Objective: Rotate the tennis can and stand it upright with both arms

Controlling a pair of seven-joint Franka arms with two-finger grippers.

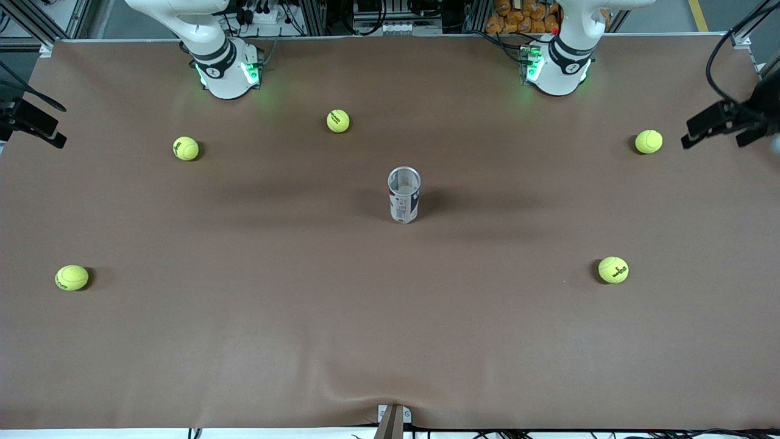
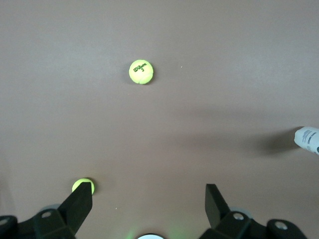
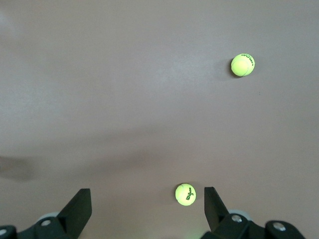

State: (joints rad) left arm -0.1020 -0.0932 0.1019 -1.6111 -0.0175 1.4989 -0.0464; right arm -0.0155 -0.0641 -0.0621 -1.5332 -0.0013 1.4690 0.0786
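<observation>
The tennis can [image 1: 404,195] stands upright near the middle of the table, its open silvery rim on top and its white and dark-blue label facing the front camera. Only its edge shows in the left wrist view [image 2: 308,140]. Both arms wait, raised over their bases [image 1: 225,67] [image 1: 557,67], and their hands are out of the front view. My left gripper [image 2: 148,191] is open and empty, high over the bare table. My right gripper [image 3: 147,196] is open and empty too, high over the table, with a ball between its fingers far below.
Several yellow-green tennis balls lie scattered: two toward the left arm's end [image 1: 648,141] [image 1: 613,269], three toward the right arm's end [image 1: 338,121] [image 1: 186,148] [image 1: 72,277]. Black camera mounts [image 1: 725,122] [image 1: 30,125] jut over both table ends.
</observation>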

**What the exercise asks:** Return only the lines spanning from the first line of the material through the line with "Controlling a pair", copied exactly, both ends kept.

**Task solution:**
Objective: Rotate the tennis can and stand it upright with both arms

Controlling a pair of seven-joint Franka arms with two-finger grippers.

No further response is required.